According to the US Trade and Investment with sub-Saharan Africa- Recent Trends and New Developments report published on Tuesday, Kenya led the region, scoring 98 percent.
Ethiopia at 81.9 percent and the Democratic Republic of Congo (DRC) at 68.2 percent are the other eastern Africa countries that have also taken advantage of the treaty to increase exports to the US mainly of products like textile and apparels, metals, agricultural products and artefacts.
Increase in apparel exports by Madagascar, Ethiopia and Kenya resulted in US imports of apparel from the region under AGOA increasing by 9.9 percent annually to $1.2 billion from 2016 to 2018.
With five years left for the program to expire, U.S. official says only a limited number of African countries are benefiting from AGOA.

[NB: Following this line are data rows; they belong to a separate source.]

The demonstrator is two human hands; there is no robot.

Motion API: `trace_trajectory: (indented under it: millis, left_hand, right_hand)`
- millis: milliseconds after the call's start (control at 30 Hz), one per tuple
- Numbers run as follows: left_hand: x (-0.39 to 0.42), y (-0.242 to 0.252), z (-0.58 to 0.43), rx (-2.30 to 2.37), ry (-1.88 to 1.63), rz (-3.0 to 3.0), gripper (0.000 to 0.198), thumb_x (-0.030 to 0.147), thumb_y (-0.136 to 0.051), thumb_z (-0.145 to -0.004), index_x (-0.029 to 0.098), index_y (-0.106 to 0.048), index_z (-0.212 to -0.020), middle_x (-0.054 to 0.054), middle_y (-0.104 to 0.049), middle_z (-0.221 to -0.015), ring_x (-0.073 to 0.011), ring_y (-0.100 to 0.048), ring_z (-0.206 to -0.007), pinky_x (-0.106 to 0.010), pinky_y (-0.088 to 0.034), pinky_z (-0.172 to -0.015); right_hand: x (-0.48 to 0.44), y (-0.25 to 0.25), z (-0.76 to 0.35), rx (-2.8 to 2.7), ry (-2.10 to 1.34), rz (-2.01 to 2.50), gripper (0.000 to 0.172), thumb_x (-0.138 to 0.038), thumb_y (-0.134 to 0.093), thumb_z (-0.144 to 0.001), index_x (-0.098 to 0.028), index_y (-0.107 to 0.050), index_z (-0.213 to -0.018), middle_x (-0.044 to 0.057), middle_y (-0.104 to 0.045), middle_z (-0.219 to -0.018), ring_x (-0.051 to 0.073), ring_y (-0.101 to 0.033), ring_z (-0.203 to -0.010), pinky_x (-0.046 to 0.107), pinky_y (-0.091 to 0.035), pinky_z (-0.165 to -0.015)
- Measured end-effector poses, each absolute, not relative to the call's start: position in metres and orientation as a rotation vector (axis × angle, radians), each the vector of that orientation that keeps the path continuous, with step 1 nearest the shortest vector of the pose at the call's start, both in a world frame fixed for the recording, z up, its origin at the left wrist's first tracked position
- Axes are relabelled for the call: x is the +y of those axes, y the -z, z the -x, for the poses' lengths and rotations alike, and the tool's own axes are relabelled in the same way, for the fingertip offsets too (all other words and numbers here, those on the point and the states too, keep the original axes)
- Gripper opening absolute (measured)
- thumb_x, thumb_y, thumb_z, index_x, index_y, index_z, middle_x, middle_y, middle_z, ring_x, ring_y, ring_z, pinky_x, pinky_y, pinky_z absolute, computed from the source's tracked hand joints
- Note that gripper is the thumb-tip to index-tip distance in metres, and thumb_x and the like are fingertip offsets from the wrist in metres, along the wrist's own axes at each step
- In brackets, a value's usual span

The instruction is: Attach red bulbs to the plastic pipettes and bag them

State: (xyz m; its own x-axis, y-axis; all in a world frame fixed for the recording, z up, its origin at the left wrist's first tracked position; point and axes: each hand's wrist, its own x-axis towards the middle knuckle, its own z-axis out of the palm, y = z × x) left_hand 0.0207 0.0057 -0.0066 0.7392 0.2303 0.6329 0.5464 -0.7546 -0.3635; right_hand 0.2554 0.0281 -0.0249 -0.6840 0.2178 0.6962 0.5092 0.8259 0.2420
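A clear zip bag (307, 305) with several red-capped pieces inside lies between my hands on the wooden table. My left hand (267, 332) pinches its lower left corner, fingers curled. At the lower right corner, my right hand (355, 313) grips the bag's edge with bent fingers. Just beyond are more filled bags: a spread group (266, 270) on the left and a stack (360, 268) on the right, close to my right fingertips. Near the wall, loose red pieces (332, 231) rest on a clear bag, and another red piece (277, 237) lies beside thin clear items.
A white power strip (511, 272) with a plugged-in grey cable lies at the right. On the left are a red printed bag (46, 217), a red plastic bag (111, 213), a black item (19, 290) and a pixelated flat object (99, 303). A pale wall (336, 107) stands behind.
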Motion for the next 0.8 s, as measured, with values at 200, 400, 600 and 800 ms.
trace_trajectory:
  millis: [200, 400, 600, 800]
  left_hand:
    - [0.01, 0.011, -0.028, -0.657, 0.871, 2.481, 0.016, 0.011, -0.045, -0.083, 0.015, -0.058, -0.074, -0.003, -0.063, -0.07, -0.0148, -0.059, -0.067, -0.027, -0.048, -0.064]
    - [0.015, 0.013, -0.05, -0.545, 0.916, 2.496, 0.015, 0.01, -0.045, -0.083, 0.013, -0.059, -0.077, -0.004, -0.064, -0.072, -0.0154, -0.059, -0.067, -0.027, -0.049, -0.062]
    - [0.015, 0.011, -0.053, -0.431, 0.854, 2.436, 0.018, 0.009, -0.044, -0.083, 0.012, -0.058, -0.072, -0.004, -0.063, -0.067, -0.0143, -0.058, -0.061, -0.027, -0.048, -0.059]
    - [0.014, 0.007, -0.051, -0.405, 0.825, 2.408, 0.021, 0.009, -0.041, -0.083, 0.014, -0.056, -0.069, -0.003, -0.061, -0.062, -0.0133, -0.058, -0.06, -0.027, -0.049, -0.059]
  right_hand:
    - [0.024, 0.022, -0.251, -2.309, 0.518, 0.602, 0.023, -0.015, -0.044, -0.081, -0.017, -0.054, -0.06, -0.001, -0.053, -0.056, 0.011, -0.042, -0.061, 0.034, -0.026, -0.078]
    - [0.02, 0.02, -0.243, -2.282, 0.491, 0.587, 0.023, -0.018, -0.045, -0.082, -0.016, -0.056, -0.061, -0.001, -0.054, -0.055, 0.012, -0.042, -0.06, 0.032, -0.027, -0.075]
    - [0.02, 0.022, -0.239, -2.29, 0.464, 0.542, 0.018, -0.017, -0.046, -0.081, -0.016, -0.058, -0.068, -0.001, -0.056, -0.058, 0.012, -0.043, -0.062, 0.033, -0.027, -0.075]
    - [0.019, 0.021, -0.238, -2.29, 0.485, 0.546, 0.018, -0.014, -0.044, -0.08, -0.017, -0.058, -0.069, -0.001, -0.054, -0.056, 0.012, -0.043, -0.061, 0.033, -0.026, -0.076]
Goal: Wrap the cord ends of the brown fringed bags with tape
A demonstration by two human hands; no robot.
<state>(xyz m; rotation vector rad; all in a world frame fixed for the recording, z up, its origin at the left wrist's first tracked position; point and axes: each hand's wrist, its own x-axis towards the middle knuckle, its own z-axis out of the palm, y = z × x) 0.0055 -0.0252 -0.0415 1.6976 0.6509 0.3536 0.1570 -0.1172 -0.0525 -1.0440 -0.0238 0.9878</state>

The trade act has been the cornerstone of the United States’ economic engagement with sub-Saharan Africa for almost two decades.
During that time, the U.S. has reportedly invested heavily to help African countries better utilize AGOA.
These include the creation of trade hubs as resources for African businesses and entrepreneurs, and allocating over $7 billion for trade capacity building initiatives, the report said.